Soft fork vs hard fork (technical).

This is a continuation of discussion with @edicted from comments under that article. While the article itself is not about difference between soft and hard fork, somehow that topic emerged when we exchanged comments. Since I'm going to describe the inner workings of the code, it might be useful as a reference, hence the form of separate article.

_{For future readers: the links to code I'm going to provide lead to master version of v1.27.4 (latest official release), so they should remain usable, but if you are to look for the linked code in latest version, I'll have you know that a lot of it already migrated or will soon migrate to different places (f.e. in latest develop most functionality of database::_push_block is now split between chain_plugin_impl::_push_block and implementations of block writer interface). The essence of what the code does remains intact though.}

First see official definition of a soft fork

My claim:
The definition doesn't fit Hive. Changes that would be "backward compatible" according to linked definition cannot be introduced without a hardfork in DPoS chains like Hive, when they are to affect validity of blocks. Soft forks can only affect validity of transactions, but once the transaction reaches block, soft fork cannot invalidate a block containing such transaction. It can work on block level in PoW chains, but attempt to do so in Hive is always a bug and the difference stems from irreversible blocks, a concept that is not present in PoW.

_{I actually don't think it works exactly as described in linked definition even in Bitcoin, due to conflict of incentives - there is an easy way to avoid it and still achieve desired result. I'll get to that later.}

Said that, depending on relative frequency of blocks containing transactions that violate new rule, it is still possible to pull it off even in Hive, but it relies on chance and off chain coordination of witnesses.

A quote from discussion:

The witnesses can drop a block for any reason they want.
There doesn't have to be a cited reason for why it's against the rules.
They just drop the block and get consensus, or don't.
The rest of the network follows that fork by default because those are the rules of consensus.

In above quote or don't is the key. The last sentence is false.

In principle each node can use different code to run its operation, it can do whatever it wants with incoming transactions or blocks, it can also broadcast whatever it wants. A node can produce a block based on any past block and even out of schedule. The problem is, rest of the network is not obliged to put up with it, even if the node in question is a witness. So I'm not going to speculate what could theoretically happen if the node was custom made, but what will happen based on official code.

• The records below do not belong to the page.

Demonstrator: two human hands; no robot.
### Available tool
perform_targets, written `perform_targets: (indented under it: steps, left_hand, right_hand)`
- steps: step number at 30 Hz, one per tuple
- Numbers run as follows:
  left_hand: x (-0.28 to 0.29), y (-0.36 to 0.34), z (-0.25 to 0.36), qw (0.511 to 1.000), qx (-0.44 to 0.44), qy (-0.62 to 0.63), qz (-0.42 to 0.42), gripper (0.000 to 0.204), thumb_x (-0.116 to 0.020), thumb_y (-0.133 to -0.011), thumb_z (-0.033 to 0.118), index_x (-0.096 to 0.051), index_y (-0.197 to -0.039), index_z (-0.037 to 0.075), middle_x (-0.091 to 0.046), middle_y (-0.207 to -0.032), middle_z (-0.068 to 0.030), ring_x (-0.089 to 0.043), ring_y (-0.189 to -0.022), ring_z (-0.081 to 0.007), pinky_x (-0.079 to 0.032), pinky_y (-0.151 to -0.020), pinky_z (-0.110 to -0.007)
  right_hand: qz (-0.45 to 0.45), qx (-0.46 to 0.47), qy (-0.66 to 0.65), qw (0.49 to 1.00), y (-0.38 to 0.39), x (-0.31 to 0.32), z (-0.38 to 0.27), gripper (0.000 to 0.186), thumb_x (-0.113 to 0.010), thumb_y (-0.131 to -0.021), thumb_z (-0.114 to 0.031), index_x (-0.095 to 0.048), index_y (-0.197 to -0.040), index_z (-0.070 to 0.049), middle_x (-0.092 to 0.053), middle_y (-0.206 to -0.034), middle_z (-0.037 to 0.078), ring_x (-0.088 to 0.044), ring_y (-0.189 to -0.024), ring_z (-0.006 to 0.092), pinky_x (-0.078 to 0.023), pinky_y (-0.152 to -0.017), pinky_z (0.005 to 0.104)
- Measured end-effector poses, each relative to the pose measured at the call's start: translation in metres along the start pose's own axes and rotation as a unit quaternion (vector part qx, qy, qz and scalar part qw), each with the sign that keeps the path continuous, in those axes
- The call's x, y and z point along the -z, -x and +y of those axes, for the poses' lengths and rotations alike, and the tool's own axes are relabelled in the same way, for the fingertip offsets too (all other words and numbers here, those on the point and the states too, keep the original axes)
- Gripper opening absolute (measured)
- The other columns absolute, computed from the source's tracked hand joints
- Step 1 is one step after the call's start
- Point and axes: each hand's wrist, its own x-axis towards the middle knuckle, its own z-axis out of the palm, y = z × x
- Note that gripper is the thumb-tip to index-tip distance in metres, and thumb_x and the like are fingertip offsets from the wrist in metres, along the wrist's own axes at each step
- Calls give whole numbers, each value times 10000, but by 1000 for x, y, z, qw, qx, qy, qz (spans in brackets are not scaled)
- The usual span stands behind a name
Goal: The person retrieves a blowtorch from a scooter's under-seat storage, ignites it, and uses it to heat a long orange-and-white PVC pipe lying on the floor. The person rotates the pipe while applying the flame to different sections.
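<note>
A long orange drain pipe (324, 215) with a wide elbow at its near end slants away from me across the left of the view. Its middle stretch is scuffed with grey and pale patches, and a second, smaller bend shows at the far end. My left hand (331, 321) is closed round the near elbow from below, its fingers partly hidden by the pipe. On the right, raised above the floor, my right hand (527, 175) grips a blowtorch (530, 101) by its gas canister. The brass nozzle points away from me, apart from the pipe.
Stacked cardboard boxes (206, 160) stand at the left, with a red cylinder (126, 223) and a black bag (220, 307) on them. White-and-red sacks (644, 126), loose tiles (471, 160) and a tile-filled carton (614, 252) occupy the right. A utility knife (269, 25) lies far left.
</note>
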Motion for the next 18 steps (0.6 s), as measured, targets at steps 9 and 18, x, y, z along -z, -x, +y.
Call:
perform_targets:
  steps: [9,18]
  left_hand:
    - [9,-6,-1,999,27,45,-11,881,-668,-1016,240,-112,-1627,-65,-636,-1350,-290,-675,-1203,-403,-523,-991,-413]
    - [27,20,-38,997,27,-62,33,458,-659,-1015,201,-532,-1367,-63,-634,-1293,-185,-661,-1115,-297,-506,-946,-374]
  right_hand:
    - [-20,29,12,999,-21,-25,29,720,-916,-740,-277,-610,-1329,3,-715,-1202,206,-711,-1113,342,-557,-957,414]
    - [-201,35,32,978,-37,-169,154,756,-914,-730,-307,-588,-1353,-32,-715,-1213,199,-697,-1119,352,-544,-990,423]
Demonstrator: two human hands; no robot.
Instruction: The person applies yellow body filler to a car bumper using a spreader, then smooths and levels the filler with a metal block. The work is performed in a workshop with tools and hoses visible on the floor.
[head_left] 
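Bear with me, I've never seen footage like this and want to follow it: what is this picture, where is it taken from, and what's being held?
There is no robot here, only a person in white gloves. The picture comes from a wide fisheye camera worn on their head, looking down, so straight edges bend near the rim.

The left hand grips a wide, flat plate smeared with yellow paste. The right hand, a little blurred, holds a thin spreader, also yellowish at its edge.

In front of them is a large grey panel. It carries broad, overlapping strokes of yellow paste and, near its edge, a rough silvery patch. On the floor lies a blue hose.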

Let's name nodes that follow old rules Conservatives and those that want to introduce new stricter rule Progressives. Nothing related to politics, just the names fit. Also we are going to discuss a simple check_new_rule() test during processing of transaction and that the check is also performed when transaction is already part of block - there are other types of changes that might affect state or automatic processing, but that's outside of scope of this article.

One more quote:

a single backup witness is enough to push your transaction through

This is not accurate because it only takes 16 consensus witnesses to enforce this soft fork and roll back blocks that include ninjamine ops.

It is true that if the network already has majority of Progressive witnesses (regular majority is sufficient) the new rule will be enforced (the same will happen if all API nodes are Progressive, or when witnesses are behind bastions that are Progressive, or when they just happen to be linked to peers that are all Progressive). However they don't magically appear in the same moment. There is a transition period when only some witnesses will be Progressive, while the rest is Conservative. What happens between appearance of first Progressive and last needed to achieve majority is the essence of the problem.

Fork database

To discuss it further it will be essential to know the details of what happens with block that is broadcast and arrives at different nodes.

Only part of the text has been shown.